(YOUR OBJECTIVE) Keep the wording of every entry exactly as it is while leaving the pictures out of your copy.

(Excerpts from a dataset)
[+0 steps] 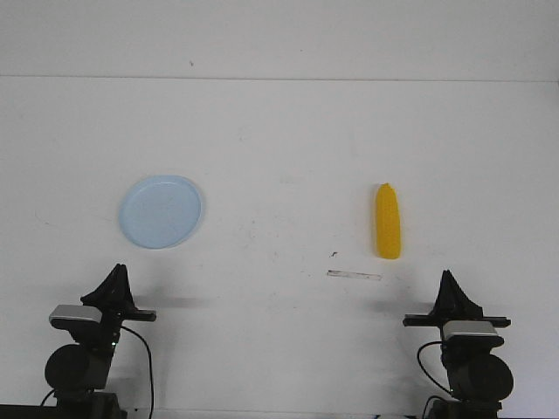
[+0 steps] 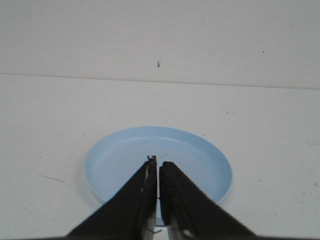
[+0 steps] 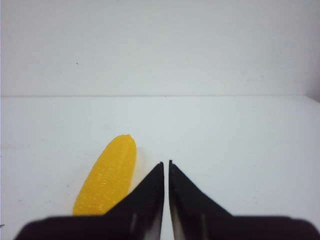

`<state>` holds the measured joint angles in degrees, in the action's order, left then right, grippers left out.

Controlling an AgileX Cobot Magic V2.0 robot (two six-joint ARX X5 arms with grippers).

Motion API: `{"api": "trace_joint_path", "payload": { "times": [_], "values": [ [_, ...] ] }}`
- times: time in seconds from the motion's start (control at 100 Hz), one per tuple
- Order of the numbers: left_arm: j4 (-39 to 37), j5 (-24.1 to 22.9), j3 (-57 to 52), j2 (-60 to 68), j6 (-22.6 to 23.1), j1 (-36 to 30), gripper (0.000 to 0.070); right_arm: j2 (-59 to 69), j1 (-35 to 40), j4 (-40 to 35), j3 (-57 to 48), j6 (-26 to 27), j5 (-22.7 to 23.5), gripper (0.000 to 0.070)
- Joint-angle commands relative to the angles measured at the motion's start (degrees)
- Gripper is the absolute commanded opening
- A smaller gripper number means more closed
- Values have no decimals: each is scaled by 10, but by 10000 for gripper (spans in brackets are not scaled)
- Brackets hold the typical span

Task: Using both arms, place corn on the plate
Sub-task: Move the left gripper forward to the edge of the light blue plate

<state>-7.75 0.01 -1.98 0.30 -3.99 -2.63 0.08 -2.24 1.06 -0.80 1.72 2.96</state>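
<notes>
A bright yellow corn cob (image 1: 388, 222) lies on the white table at the right, its tapered end pointing away from me. A pale blue round plate (image 1: 162, 211) sits empty at the left. My left gripper (image 1: 116, 279) is shut and empty near the front edge, a little nearer than the plate (image 2: 200, 157). In the left wrist view the left gripper (image 2: 158, 162) has its jaws together. My right gripper (image 1: 449, 284) is shut and empty, nearer than the corn and to its right. In the right wrist view the right gripper (image 3: 166, 163) sits beside the corn (image 3: 107, 175).
A thin pale strip (image 1: 354, 276) lies on the table just in front of the corn, with a small dark speck (image 1: 334, 254) near it. The table's far edge (image 1: 279, 78) meets a white wall.
</notes>
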Motion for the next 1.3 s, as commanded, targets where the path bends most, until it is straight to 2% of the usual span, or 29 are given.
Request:
{"api": "trace_joint_path", "payload": {
  "times": [0.0,0.24,0.38,0.43,0.52,0.58,0.64,0.84,1.0,1.18,1.24,1.29],
  "values": [
    [-13,0,12,-1,-1,1,1,0,1,7,1,-3,0,15],
    [-18,-1,12,-1,-3,1,1,0,1,7,1,-3,0,15],
    [-23,-5,-10,0,-46,1,1,0,1,7,1,-3,0,15],
    [-5,-26,-29,1,-36,1,1,0,1,7,1,-3,0,15],
    [70,-90,-84,12,-6,1,1,0,1,7,1,-3,0,15],
    [108,-124,-122,25,-6,1,1,0,1,7,1,-3,0,15],
    [127,-137,-161,47,-6,1,1,0,1,7,1,-3,0,15],
    [127,-136,-287,168,-4,1,1,0,1,7,1,-3,0,15],
    [165,-134,-380,301,23,1,1,0,1,7,1,-3,0,15],
    [263,-62,-465,459,25,1,1,0,1,7,1,-3,0,15],
    [283,-51,-481,500,24,1,1,0,1,7,1,-3,0,15],
    [302,-33,-494,534,12,1,2,0,1,7,1,-3,0,15]
  ]
}}
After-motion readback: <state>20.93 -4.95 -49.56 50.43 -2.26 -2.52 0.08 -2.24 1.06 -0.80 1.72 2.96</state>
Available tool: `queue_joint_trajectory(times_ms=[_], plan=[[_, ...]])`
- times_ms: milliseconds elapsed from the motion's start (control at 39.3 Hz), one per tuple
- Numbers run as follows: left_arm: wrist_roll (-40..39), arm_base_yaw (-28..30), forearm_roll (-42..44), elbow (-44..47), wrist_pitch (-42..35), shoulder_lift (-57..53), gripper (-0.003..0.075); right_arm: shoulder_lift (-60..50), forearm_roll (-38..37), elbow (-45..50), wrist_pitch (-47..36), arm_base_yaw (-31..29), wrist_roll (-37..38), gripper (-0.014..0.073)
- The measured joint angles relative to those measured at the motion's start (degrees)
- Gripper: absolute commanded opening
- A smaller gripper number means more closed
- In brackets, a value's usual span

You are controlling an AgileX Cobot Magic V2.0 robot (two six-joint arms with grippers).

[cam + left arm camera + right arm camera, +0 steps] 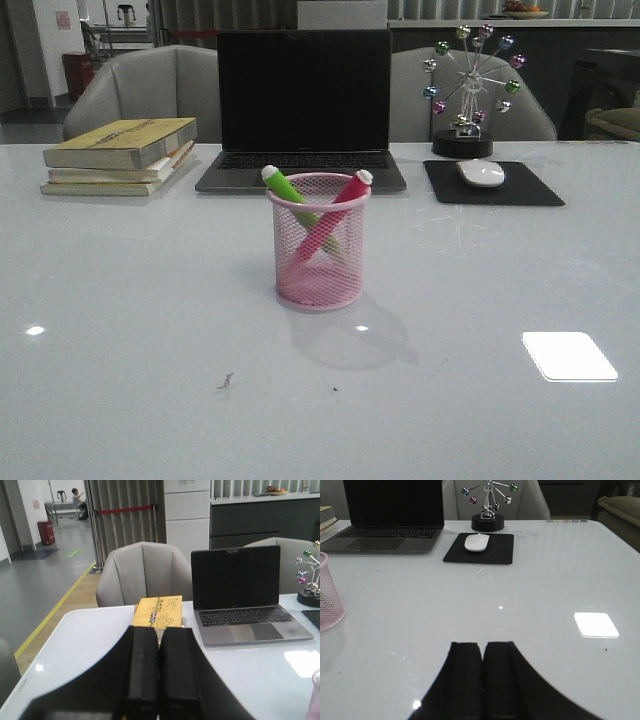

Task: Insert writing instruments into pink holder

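Both the left pincer (159, 672) and right pincer (482, 680) are sitting fully closed and empty, while ahead between them the green marker (290, 192) and pink marker (335, 215) are leaning crossed inside the pink holder (319, 245), risking tipping if bumped.

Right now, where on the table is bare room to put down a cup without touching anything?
The wide strip in front of the pink holder is bare. So are the patches on both sides of it: left, below the books; right, below the mouse pad. The back edge is crowded: books, laptop, mouse pad with mouse, and the ball ornament.
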Motion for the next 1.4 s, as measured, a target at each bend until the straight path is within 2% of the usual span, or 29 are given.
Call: queue_joint_trajectory(times_ms=[381,636,865,1017,1399], plan=[[-0.10,0.00,0.16,11.56,-0.58,-18.28,0.0092,0.00,0.00,0.00,0.10,0.00,0.00,0.0050],[-0.10,0.00,0.06,18.60,-1.90,-18.28,0.0092,0.00,0.00,0.00,0.21,0.00,0.00,0.0050],[-4.82,0.32,0.06,26.93,-9.08,-18.28,0.0092,0.00,0.00,0.00,0.29,0.00,0.00,0.0050],[-5.72,0.43,0.72,30.92,-10.85,-18.28,0.0092,0.00,0.00,0.00,0.29,0.00,0.00,0.0050],[-5.91,0.43,2.77,34.12,-11.81,-18.28,0.0092,0.00,0.00,0.00,0.29,0.00,0.00,0.0050]])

(RESULT)
[+0 steps] 
[+0 steps] 
[+0 steps] 

`<state>` holds the measured joint angles in degrees, in the action's order, left then right, grippers left out.

Controlling an AgileX Cobot Magic V2.0 robot (two six-joint ARX X5 arms with grippers).

Motion API: `{"api": "trace_joint_path", "payload": { "times": [_], "values": [ [_, ...] ] }}`
- times: time in seconds from the motion's start (control at 100 Hz), one per tuple
- Order of the numbers: left_arm: j4 (-39 to 37), j5 (-24.1 to 22.9), j3 (-57 to 52), j2 (-60 to 68), j6 (-22.6 to 23.1), j1 (-36 to 30), gripper (0.000 to 0.070); right_arm: j2 (-59 to 69), j1 (-35 to 40), j4 (-40 to 35), j3 (-57 to 48), j6 (-26 to 27), j5 (-22.7 to 23.5), gripper (0.000 to 0.070)
- Joint-angle commands relative to the angles measured at the motion's start (degrees)
- Gripper is the absolute commanded opening
- A smaller gripper number means more closed
- Values have no decimals: each is scaled by 10, but by 10000 for gripper (spans in brackets are not scaled)
- Brackets hold the typical span

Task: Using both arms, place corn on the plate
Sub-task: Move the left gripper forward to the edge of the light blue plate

<state>-7.75 0.01 -1.98 0.30 -3.99 -2.63 0.08 -2.24 1.06 -0.80 1.72 2.96</state>
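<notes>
A bright yellow corn cob (image 1: 388, 222) lies on the white table at the right, its tapered end pointing away from me. A pale blue round plate (image 1: 162, 211) sits empty at the left. My left gripper (image 1: 116, 279) is shut and empty near the front edge, a little nearer than the plate (image 2: 200, 157). In the left wrist view the left gripper (image 2: 158, 162) has its jaws together. My right gripper (image 1: 449, 284) is shut and empty, nearer than the corn and to its right. In the right wrist view the right gripper (image 3: 166, 163) sits beside the corn (image 3: 107, 175).
A thin pale strip (image 1: 354, 276) lies on the table just in front of the corn, with a small dark speck (image 1: 334, 254) near it. The table's far edge (image 1: 279, 78) meets a white wall.
</notes>
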Motion for the next 1.3 s, as commanded, targets where the path bends most, until it is straight to 2% of the usual span, or 29 are given.
Request:
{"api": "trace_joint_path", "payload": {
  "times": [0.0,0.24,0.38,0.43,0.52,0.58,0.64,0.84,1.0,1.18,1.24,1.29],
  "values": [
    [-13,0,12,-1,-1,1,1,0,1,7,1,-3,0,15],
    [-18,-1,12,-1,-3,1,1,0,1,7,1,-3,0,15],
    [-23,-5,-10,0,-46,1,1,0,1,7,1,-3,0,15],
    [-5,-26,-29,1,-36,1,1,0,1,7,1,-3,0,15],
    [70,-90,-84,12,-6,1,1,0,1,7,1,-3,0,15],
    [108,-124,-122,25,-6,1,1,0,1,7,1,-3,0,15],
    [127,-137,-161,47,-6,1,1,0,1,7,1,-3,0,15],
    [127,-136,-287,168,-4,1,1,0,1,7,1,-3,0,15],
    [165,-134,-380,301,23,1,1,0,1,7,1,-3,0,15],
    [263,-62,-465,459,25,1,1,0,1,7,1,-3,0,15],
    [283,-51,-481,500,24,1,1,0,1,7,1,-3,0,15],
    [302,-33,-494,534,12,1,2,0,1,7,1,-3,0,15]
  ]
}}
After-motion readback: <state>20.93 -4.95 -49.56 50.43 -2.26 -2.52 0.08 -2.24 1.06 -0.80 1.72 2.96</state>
Available tool: `queue_joint_trajectory(times_ms=[_], plan=[[_, ...]])`
- times_ms: milliseconds elapsed from the motion's start (control at 39.3 Hz), one per tuple
- Numbers run as follows: left_arm: wrist_roll (-40..39), arm_base_yaw (-28..30), forearm_roll (-42..44), elbow (-44..47), wrist_pitch (-42..35), shoulder_lift (-57..53), gripper (-0.003..0.075); right_arm: shoulder_lift (-60..50), forearm_roll (-38..37), elbow (-45..50), wrist_pitch (-47..36), arm_base_yaw (-31..29), wrist_roll (-37..38), gripper (-0.014..0.073)
- The measured joint angles relative to those measured at the motion's start (degrees)
- Gripper: absolute commanded opening
- A smaller gripper number means more closed
- In brackets, a value's usual span

You are controlling an AgileX Cobot Magic V2.0 robot (two six-joint arms with grippers).

[cam + left arm camera + right arm camera, +0 steps] 

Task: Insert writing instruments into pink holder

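Both the left pincer (159, 672) and right pincer (482, 680) are sitting fully closed and empty, while ahead between them the green marker (290, 192) and pink marker (335, 215) are leaning crossed inside the pink holder (319, 245), risking tipping if bumped.

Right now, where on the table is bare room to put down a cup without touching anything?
The wide strip in front of the pink holder is bare. So are the patches on both sides of it: left, below the books; right, below the mouse pad. The back edge is crowded: books, laptop, mouse pad with mouse, and the ball ornament.
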Motion for the next 1.4 s, as measured, a target at each bend until the straight path is within 2% of the usual span, or 29 are given.
Call: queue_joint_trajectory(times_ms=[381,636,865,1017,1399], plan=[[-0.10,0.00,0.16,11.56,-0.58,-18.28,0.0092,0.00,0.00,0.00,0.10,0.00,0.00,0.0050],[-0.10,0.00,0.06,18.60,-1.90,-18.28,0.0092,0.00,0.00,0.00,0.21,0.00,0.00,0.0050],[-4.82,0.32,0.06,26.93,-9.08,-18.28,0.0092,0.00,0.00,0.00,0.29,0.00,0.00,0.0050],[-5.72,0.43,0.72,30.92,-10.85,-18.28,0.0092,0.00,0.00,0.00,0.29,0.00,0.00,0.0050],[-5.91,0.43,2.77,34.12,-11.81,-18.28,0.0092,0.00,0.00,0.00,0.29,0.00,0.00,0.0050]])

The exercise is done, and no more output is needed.